Lo schieramento della polizia fuori dal carcere durante la rivolta (Foto New Press Photo)
Lo schieramento della polizia fuori dal carcere durante la rivolta (Foto New Press Photo)

Nessuna risposta dopo i reclami

Il reclamo contiene anche altri dettagli, ma quello che avete appena letto dovrebbe essere sufficiente. Il giovane detenuto aveva provato a chiedere alla magistratura di sorveglianza di ordinare all’amministrazione penitenziaria il ripristino delle minime condizioni accettabili di vita all’interno del carcere.
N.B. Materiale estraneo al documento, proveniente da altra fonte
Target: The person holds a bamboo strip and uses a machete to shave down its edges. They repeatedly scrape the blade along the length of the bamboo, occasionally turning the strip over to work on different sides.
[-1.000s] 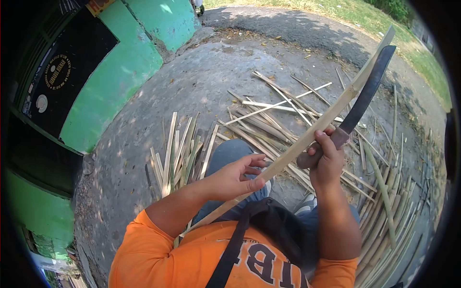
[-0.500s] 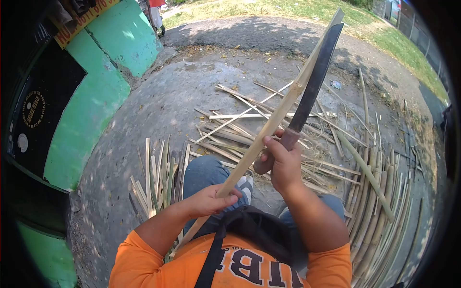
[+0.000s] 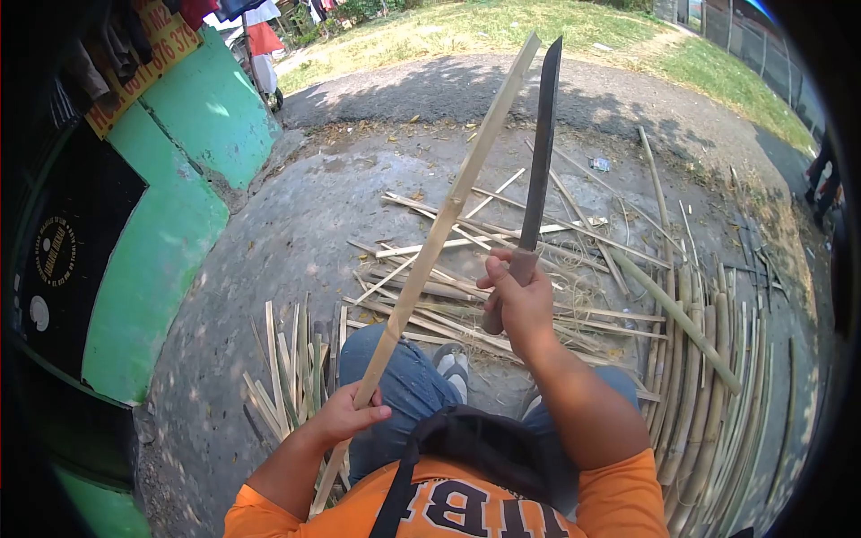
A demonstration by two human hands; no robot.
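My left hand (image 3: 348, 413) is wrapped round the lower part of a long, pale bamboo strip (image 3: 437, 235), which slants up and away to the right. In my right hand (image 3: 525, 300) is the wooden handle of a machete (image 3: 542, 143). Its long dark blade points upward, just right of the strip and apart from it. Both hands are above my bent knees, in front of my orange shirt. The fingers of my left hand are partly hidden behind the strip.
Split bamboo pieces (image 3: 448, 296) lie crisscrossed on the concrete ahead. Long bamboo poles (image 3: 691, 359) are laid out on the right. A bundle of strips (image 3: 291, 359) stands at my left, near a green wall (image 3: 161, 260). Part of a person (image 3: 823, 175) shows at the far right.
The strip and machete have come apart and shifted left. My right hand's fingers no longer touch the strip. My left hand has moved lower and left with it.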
D’altronde, la situazione che il giovane ristretto descriveva era incompatibile con il rispetto della dignità e dei diritti delle persone detenute, e dunque con l’articolo 3 della CEDU. In Italia, dice Santoro, “se c’è il rischio che una persona indiziata commetta un reato il magistrato si deve muovere entro 48 ore, se un detenuto dice sono in condizioni inumane si può prendere 4 mesi”. Inoltre, ci sono ordinanze che risalgono a Natale in cui la magistratura di sorveglianza “ha dichiarato che l’intero carcere è un luogo in cui l’esecuzione della pena è inumana degradante e per 7 mesi l’amministrazione penitenziaria non ha fatto niente. Credo che la rivolta dei detenuti dopo il suicidio sia l’indice che a forza di tirare la corda si è spezzata. La morte del ragazzo e quello che sta succedendo è chiaramente colpa della amministrazione penitenziaria. I detenuti sono da mesi in una situazione inumana e degradante, dichiarata da ordinanze della magistratura e il Dap non ha fatto niente. Hanno provato a percorre le vie legali dei reclami e dopo oltre 4 mesi non hanno avuto risposte; vedono uno di loro, un ragazzo fragile, crollare e suicidarsi. Vorrei che la gente provasse a mettersi nei loro panni prima di giudicare la reazione. Se vengono chiamati i pompieri per un pericolo e i pompieri non vengono, e poi vedo il mio vicino morire, avrò diritto di arrabbiarmi?”.